Um kurz vor neun erreicht mich ein Anruf der Notfallseelsorge. Es geht darum, eine Todesnachricht zu überbringen. Zwei Polizisten erwarten mich vor dem Wohnhaus einer Reihenhaussiedlung. Eine Frau ist am frühen Abend mit ihrem Fahrrad von einem Lastwagen erfasst worden und noch auf dem Weg ins Krankenhaus verstorben.
Wir klingeln und sofort spiegelt sich der Schreck im Gesicht des älteren Herrn, der uns die Tür öffnet, es ist der Ehemann. „Ein Unfall?“, will er wissen. „In welchem Krankenhaus liegt sie?“ Auf die Nachricht, dass seine Frau tot sei, reagiert er mit Entsetzen. Einen Arzt will er nicht, aber dass ich als Pfarrer mitgekommen bin und auch Zeit für ihn habe, das ist gut.
Zwei Stunden reden wir miteinander. Immer wieder wird er von Panikattacken geschüttelt. „Was soll nun werden?
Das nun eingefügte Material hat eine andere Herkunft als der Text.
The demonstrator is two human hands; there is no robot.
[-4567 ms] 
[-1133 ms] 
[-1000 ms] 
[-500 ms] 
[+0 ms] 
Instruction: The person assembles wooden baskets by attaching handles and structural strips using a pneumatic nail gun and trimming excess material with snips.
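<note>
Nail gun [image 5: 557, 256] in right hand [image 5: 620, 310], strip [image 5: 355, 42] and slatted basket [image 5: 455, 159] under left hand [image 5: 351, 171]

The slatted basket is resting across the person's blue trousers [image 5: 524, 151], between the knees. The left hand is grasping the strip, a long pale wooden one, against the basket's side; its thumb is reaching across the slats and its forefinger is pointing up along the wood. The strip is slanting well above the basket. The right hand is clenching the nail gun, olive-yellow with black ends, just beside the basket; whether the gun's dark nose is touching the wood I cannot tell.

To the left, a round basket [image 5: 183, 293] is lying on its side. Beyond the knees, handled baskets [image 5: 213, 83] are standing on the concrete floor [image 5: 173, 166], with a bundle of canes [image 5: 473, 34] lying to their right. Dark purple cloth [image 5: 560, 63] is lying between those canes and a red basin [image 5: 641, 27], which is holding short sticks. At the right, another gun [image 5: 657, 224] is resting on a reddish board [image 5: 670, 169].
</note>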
Ich bin doch älter als sie, ich bin krank, sie war topfit. Sie war doch erst Mitte siebzig und ich bin schon über achtzig, was soll ich nur machen?“ Er erzählt mir, wie sie sich kennengelernt hatten, wie sich ihre Wege trennten und dann doch wieder zusammenfanden. Früher war er aktiver Radsportler gewesen, auch seine Frau war leidenschaftliche Radfahrerin. Ausgedehnte Radtouren haben sie unternommen, die letzte vor kurzem erst! Und nun soll das alles vorbei sein?
Das war im November. Gerade waren sie noch dabei gewesen, den Garten winterfest zu machen. Er war mit den Pflanzen im Keller beschäftigt, als sie sich nochmal das Rad nahm, um Kleinigkeiten im Supermarkt zu besorgen. Nur ganz schnell, viel zu kurz, um sich erst lange zu verabschieden und nun kam sie nicht zurück, nie mehr.
Wir hatten viel geredet und waren beide erschöpft. Es war gut, dass ich dann ging.
Doch am nächsten Morgen noch vor sechs Uhr war ich wach. Was, wenn er sich etwas angetan hat? An Weiterschlafen war nicht zu denken. Um sieben wagte ich es anzurufen. Er war sofort am Telefon. Ob ich zum Frühstück kommen könne, fragte ich, und er war froh über mein Angebot. „Der Kaffee ist schon fertig und Brötchen backe ich auf.“ Wir redeten weiter und natürlich stand irgendwann die Frage im Raum: Wo war Gott? Wie konnte das geschehen? Seine Frau war so umsichtig, immer – viel mehr als er. Ich habe mehr geschwiegen als geredet.
Wo Gott war, als der Unfall geschah, wir wussten es nicht. Aber die Empfindung, dass sie jetzt bei Gott ist und dass das Band dieser langen Liebe auch durch die Trennung nicht zerrissen ist, das war etwas anderes. Diesen Trost konnte er sich zugestehen. Würde Gottes Gegenwart, würde die Liebe zu einem Menschen an der Grenze des Todes enden, es wäre unerträglich. (Ja,) Gott sieht mich, auch über den Tod hinaus!